What is being asked » Can you reproduce the data beneath, keeping every line exact?

Supplied material »

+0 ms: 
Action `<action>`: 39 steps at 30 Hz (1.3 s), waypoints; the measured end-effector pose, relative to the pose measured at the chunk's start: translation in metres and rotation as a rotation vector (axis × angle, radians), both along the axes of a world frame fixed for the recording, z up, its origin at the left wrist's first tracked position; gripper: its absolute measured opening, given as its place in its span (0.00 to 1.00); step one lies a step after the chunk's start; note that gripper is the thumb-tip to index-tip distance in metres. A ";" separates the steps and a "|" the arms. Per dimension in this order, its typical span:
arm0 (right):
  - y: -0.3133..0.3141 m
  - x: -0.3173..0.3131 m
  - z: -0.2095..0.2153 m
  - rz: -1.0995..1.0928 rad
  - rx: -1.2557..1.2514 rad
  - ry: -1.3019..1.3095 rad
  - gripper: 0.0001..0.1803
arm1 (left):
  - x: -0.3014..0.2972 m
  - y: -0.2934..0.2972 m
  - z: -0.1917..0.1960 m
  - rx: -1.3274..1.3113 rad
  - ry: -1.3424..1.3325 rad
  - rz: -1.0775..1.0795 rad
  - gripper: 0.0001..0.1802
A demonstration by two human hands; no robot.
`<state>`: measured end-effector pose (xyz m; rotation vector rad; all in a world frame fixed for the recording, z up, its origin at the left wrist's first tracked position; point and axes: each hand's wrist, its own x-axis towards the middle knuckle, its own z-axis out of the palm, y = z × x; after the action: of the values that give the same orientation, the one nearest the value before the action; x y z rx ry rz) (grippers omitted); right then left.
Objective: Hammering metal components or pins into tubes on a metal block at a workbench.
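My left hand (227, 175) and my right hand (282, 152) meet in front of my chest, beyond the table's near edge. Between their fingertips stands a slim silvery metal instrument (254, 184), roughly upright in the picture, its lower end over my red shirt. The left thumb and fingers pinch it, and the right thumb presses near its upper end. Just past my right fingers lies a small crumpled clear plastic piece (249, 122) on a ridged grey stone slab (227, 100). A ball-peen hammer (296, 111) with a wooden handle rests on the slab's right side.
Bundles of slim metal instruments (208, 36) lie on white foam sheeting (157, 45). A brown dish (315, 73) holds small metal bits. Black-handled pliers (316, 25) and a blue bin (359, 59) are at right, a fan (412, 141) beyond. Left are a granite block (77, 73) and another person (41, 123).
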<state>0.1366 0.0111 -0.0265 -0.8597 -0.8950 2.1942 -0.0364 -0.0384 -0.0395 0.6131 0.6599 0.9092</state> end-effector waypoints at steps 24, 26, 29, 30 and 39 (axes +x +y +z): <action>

Expected answer »
+0 ms: 
Action `<action>`: 39 steps at 30 Hz (1.3 s), waypoints; the measured end-effector pose, relative to the pose measured at the chunk's start: translation in metres and rotation as a rotation vector (axis × angle, radians), both along the axes of a world frame fixed for the recording, z up, its origin at the left wrist's first tracked position; gripper: its absolute measured opening, given as its place in its span (0.00 to 1.00); step one lies a step after the chunk's start; note that gripper is the thumb-tip to index-tip distance in metres. A ";" separates the steps and a "|" the arms. Per dimension in this order, its typical span:
arm0 (right):
  - y: -0.3133..0.3141 m
  - x: -0.3173..0.3131 m
  - z: -0.2095..0.2153 m
  - rz: -1.0995..1.0928 rad
  - rx: -1.2557..1.2514 rad
  - ry: -1.3019..1.3095 rad
  - gripper: 0.0001..0.1803
arm1 (left):
  - x: -0.3014..0.2972 m
  - y: -0.2934..0.2972 m
  - z: -0.1917..0.1960 m
  - rx: -1.3274..1.3113 rad
  - ry: -1.3424..1.3325 rad
  - rz: -1.0775..1.0795 rad
  - gripper: 0.0001..0.1802
A demonstration by two human hands; no robot.
`<state>`: measured end-effector pose (xyz m; rotation vector rad; all in a world frame fixed for the recording, z up, its origin at the left wrist's first tracked position; point and axes: each hand's wrist, its own x-axis towards the middle knuckle, its own z-axis out of the palm, y = z × x; after the action: of the values that give the same orientation, the one nearest the value before the action; x y z rx ry rz) (grippers omitted); right then left.
Objective: Hammering metal components or pins into tubes on a metal block at a workbench.
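My left hand (227, 175) and my right hand (282, 152) meet in front of my chest, beyond the table's near edge. Between their fingertips stands a slim silvery metal instrument (254, 184), roughly upright in the picture, its lower end over my red shirt. The left thumb and fingers pinch it, and the right thumb presses near its upper end. Just past my right fingers lies a small crumpled clear plastic piece (249, 122) on a ridged grey stone slab (227, 100). A ball-peen hammer (296, 111) with a wooden handle rests on the slab's right side.
Bundles of slim metal instruments (208, 36) lie on white foam sheeting (157, 45). A brown dish (315, 73) holds small metal bits. Black-handled pliers (316, 25) and a blue bin (359, 59) are at right, a fan (412, 141) beyond. Left are a granite block (77, 73) and another person (41, 123).
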<state>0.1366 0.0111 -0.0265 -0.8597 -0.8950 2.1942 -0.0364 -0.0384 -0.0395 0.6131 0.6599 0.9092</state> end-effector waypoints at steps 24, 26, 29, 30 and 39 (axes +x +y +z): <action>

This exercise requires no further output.